» **Work to be completed**:
Copy each line of the listing below where the word "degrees" turns up.

» **Provided data**:
=== Section Start ===
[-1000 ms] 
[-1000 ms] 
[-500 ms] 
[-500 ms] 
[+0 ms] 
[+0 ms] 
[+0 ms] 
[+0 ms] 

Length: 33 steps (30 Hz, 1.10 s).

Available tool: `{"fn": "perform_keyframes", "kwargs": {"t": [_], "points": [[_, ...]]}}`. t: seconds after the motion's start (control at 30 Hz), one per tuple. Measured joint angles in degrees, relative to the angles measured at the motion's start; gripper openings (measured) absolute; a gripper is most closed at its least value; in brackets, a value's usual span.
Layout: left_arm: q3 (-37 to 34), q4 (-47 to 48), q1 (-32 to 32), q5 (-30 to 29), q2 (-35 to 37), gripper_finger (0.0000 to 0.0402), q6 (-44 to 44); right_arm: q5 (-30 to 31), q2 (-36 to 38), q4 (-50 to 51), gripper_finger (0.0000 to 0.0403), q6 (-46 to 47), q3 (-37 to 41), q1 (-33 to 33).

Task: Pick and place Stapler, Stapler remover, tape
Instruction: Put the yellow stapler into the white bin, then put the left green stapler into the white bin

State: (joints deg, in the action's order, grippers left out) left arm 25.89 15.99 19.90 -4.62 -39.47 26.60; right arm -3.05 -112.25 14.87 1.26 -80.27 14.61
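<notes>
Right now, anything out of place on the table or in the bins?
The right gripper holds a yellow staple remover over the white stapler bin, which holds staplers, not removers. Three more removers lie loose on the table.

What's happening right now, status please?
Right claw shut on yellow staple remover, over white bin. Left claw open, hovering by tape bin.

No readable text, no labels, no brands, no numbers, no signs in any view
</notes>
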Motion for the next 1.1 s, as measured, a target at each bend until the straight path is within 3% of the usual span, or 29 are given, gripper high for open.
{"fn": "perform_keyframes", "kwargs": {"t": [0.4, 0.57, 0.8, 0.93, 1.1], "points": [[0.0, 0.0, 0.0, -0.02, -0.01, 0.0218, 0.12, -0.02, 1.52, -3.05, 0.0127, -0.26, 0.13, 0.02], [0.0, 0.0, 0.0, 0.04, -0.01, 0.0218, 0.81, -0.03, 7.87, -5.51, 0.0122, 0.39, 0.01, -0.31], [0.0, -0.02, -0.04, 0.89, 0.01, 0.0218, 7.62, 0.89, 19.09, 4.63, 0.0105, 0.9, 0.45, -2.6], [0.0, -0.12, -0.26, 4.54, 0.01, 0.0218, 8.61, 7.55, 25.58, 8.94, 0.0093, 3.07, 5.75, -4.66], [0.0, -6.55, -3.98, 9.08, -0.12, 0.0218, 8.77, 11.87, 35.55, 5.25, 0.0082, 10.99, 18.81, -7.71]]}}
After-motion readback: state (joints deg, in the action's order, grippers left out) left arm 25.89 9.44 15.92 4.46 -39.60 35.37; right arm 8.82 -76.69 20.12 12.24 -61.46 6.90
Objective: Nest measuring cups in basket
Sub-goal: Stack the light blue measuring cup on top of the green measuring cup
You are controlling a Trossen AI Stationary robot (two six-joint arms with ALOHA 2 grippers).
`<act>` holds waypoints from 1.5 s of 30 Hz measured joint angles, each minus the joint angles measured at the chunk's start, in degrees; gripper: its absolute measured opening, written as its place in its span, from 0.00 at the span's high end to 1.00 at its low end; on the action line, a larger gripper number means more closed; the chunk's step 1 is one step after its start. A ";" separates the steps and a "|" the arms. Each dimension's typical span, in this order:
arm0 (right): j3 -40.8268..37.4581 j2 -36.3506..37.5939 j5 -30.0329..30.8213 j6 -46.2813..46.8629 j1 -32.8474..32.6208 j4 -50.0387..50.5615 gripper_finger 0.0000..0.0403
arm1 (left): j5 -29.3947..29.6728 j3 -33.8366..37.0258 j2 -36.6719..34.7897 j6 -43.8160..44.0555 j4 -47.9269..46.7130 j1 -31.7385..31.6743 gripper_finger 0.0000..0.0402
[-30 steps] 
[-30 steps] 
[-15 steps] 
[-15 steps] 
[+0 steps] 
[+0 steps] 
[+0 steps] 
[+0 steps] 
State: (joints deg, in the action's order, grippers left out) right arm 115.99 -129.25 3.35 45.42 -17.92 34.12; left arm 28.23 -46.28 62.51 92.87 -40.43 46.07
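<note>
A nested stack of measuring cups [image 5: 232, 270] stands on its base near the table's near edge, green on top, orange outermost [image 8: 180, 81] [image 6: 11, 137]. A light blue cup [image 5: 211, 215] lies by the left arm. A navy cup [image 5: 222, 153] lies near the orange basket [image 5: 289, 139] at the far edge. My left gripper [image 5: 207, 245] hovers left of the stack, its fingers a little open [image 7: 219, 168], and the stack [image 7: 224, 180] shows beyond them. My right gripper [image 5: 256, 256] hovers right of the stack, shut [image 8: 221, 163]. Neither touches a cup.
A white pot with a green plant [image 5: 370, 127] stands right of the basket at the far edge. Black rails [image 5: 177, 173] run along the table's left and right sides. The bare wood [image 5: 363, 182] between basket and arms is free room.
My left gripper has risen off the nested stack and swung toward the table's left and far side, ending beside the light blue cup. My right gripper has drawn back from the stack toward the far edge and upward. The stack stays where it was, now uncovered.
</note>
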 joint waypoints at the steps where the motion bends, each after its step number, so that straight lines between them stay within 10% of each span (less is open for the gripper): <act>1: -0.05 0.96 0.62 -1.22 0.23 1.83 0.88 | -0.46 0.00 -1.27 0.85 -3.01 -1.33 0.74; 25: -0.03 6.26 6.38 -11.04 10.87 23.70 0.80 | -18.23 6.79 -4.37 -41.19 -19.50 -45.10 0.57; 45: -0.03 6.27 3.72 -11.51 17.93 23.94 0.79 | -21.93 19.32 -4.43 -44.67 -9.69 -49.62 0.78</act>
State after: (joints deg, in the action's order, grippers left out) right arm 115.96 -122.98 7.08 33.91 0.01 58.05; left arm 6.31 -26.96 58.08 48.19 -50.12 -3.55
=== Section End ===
» **Result**:
Available tool: `{"fn": "perform_keyframes", "kwargs": {"t": [_], "points": [[_, ...]]}}`. t: seconds after the motion's start (control at 30 Hz), one per tuple. Measured joint angles in degrees, relative to the angles measured at the motion's start; gripper openings (measured) absolute; a gripper is most closed at its least value; in brackets, a value's usual span.
`<act>` holds waypoints from 1.5 s of 30 Hz measured joint angles, each minus the joint angles measured at the chunk's start, in degrees; gripper: its absolute measured opening, written as its place in its span, from 0.00 at the span's high end to 1.00 at its low end; on the action line, a larger gripper number means more closed; the chunk's step 1 is one step after its start. A ";" separates the steps and a "|" the arms. Each dimension's typical span, in this order:

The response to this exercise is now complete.